(Bloomberg) — Aetna Inc.’s $37 billion deal to buy Humana Inc. was approved by the California Department of Managed Health Care, which said Monday that it could move forward after the company agreed to invest in the state’s health care infrastructure.
Louisville, Kentucky-based Humana’s stock rose 1.9 percent to $190.74 at 3:07 p.m. New York time. Hartford, Connecticut-based Aetna gained 1.5 percent to $122.88.
The department’s sign-off comes as federal regulators are considering the antitrust risks of the deal, as well as of Anthem Inc.’s $48 billion takeover of Cigna Corp., which is based in Bloomfield, Connecticut.
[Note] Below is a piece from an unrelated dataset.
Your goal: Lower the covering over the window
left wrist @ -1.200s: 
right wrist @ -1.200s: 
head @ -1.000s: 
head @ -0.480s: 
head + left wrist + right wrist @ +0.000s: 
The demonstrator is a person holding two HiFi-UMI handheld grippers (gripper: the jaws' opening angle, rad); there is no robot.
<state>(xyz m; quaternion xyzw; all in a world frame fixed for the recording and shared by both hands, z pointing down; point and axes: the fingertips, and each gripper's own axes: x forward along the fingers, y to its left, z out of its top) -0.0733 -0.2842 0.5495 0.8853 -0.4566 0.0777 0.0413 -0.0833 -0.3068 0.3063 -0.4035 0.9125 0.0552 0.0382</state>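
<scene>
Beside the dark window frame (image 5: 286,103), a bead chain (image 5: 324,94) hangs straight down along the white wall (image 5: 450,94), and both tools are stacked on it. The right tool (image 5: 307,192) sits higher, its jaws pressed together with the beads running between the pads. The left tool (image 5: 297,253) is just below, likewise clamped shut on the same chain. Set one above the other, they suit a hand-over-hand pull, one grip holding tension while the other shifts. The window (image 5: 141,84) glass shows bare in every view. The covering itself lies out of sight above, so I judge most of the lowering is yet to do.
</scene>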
On Sunday, the Wall Street Journal reported that Justice Department officials are questioning whether enough concessions can be made for Anthem and Cigna’s deal to be approved.
The California department said in a statement that Aetna would provide almost $50 million in community investments as part of the agreement. The Hartford, Connecticut-based insurer will also keep key functions and operations in the state.
“This is the latest positive step in the approval process, as we move closer to a combined company,” Aetna spokesman T.J. Crawford said in an e-mail. Aetna expects the cash and stock merger to close in the second half of 2016, he said.
The California Department of Insurance is also reviewing the Aetna-Humana deal.
The California Department of Managed Health Care has not signed off on Anthem’s acquisition of Cigna and Rodger Butler, a spokesman for the department, said he couldn’t give a timeline for a decision.